Another argument is that while the current use of PGD is limited to medical cases, there are concerns about the misuse and abuse of this technology in the future. In 2009, a clinic called Fertility Institutes Clinic in the United States offered prospective parents the opportunity to choose their child’s eyes, hair, and skin color under the guise of “aesthetic medicine,” but the clinic was shut down after public outcry. However, there may be some organizations that are relaunching this service in the face of widespread criticism in order to reap huge financial rewards. If personalized baby technology is commercialized, it will usher in an era where people will feel uneasy about intangible social pressures and genetically manipulate their children. Due to the low cost of applying this technology, only the wealthy will benefit from this commercialized service. While the wealthy can afford to genetically enhance their offspring through genetic engineering, low-income people with tight budgets will have no choice but to submit to the will of nature. The genetically enhanced children of the wealthy will have superior genes from the moment they are born, and as adults, they will be one step ahead of their low-income counterparts who have not received social reinforcement. This will make it harder for the poor to overtake the rich in terms of social status, and the gap between the rich and the poor will widen.
Genetic manipulation will also reduce human genetic diversity.

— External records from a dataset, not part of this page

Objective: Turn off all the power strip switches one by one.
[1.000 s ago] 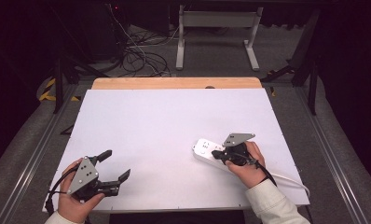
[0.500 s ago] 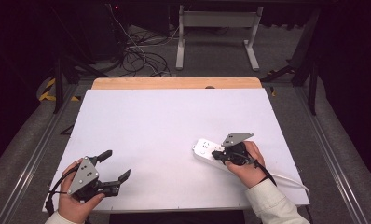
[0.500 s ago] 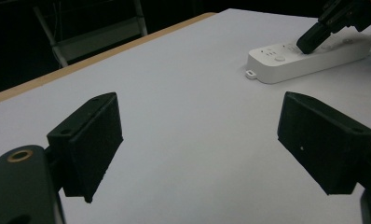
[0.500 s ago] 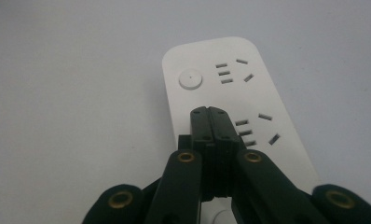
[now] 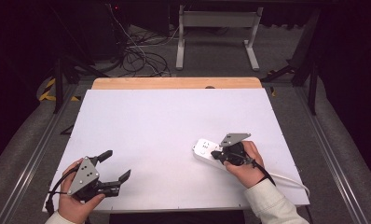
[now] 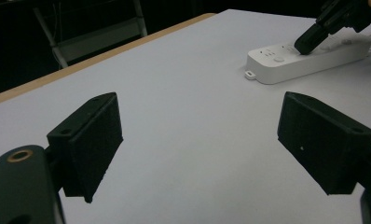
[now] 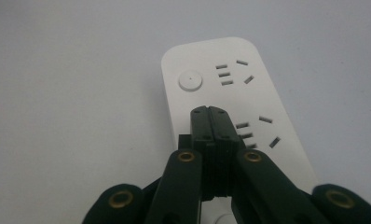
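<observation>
white plastic power strip [image 5: 210, 153] lying flat on white tabletop [image 5: 165, 121], long axis running away from right claw [image 7: 209, 112]; clenched tips poised just short of its round button [image 7: 190, 80]. left claw [image 5: 114, 164] released, well apart from strip.

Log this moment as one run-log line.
left gripper: open, idle over table | right gripper: shut, empty, tip above power strip, short of its button

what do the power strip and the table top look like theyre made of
The power strip looks like moulded white plastic, smooth with a slight sheen: rounded corners, crisp socket slots and a round button. The table top seems a matte, pale grey-white sheet or laminate without visible grain; a bare tan strip along its far edge suggests wood beneath, though that is uncertain.
</observation>
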`<state>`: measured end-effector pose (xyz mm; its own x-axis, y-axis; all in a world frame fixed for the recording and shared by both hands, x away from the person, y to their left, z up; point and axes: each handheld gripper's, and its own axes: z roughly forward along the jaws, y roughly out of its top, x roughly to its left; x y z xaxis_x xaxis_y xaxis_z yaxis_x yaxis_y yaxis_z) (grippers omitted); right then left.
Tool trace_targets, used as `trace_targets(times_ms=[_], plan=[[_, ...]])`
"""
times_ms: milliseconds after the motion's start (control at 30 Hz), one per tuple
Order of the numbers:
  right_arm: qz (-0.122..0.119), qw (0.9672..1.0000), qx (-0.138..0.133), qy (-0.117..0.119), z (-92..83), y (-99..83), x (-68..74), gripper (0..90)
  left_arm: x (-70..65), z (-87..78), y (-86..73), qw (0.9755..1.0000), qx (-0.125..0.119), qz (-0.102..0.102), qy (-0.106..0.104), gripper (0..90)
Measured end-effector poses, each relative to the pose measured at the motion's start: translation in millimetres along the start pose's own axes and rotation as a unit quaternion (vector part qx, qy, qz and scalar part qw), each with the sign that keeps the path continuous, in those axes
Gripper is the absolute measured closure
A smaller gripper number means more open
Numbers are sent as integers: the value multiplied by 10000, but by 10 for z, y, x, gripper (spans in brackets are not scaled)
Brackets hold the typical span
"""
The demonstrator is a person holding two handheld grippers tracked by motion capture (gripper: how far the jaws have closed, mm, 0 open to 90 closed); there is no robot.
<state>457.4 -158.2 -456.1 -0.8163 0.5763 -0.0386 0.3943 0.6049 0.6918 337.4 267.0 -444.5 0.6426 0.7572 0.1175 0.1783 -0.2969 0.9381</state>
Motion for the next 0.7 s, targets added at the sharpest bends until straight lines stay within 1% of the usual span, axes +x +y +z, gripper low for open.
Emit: trace_targets(times_ms=[67,100,233,267,300,333,400,467,533,600,700], plan=[[-32,10000,30,-39,-2,4,15,900,-3,0,3,10000,-4,3,1,143],[1,10000,16,92,2,5,24,900,-4,1,3,10000,-4,1,-1,143],[-162,9998,57,-121,30,41,65,900,-5,4,4,10000,1,13,1,143],[-135,9998,55,-125,41,51,65,900,-8,-2,6,10000,10,19,0,143],[-110,9999,56,-91,40,50,50,900,-5,-8,9,10000,-6,68,15,143],[-36,10000,45,-56,37,44,36,900,-6,-13,10,10000,-26,55,20,143],[32,10000,-43,21,33,16,12,900,-3,-20,6,10000,-10,14,8,143],[70,10000,-9,-14,9,5,3,900,8,-18,1,10000,-2,29,18,143],[52,9999,35,-102,-15,-13,-14,900,9,-15,-2,10000,0,30,13,143],[57,9999,-7,-88,-16,-25,-17,900,7,-11,2,10000,-14,40,16,143],[-44,9999,-3,-158,-17,-22,-2,900,7,-9,7,10000,-19,77,19,143]])
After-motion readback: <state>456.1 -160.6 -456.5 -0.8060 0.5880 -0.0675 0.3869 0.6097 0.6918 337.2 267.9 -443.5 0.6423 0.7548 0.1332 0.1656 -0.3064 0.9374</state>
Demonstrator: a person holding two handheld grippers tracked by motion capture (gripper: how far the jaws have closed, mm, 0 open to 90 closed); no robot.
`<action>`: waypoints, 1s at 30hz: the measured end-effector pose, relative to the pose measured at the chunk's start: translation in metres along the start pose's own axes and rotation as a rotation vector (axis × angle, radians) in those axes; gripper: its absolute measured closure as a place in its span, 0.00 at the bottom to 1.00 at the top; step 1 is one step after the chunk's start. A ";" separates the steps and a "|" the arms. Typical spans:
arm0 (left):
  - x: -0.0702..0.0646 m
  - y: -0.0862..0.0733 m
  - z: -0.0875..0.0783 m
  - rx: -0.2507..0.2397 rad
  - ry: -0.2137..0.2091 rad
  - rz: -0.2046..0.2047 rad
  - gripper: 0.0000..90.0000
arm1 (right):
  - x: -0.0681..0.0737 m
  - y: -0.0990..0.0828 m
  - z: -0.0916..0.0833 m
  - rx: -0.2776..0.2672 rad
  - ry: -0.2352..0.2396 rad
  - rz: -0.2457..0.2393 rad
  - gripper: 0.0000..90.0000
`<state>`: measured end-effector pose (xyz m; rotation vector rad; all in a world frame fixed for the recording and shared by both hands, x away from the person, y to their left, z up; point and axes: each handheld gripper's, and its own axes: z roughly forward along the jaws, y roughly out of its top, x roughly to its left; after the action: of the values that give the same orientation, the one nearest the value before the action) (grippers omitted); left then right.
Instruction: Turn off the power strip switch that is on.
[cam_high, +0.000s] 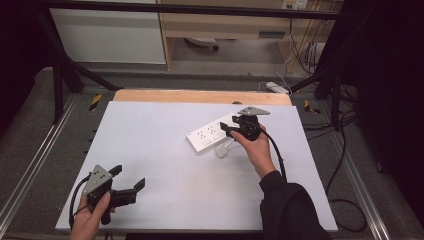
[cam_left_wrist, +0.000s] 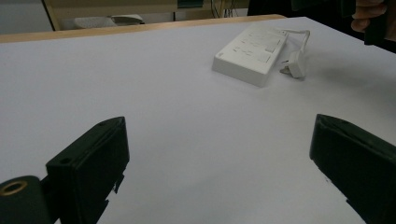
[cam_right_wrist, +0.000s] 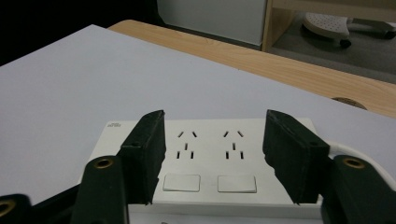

If parents can genetically manipulate their children, they will naturally choose favorable genes for their children, and over time, we can expect existing people to have similar genes. While different parents may have different ideas of the ideal “perfect child,” there will inevitably be some genes that will be lost in the process of genetic manipulation. This narrows the gene pool, making it harder to adapt and survive in an ever-changing environment. Evolutionary theory dictates that genetic diversity must be preserved for a species to survive in the long term, and if it is lost, the species will become extinct. Creating customized babies to satisfy parental greed has the potential to eventually lead to the extinction of humans.
While genetic modification has the potential to give people the chance to have a healthy child or save a terminally ill family member, it also has the potential to violate bioethical laws and human rights. We can’t ignore the two issues of disrespect for the child and the fact that a customized baby is not a person, but a tool to save a family’s life. And, as we’ve seen, genetic manipulation can also widen the gap between the rich and the poor, which is a social problem. Scientific advances can bring many benefits to humans, but they can also cause serious problems if abused, so we should think carefully before allowing them, especially when it comes to babies, such as personalized medicine.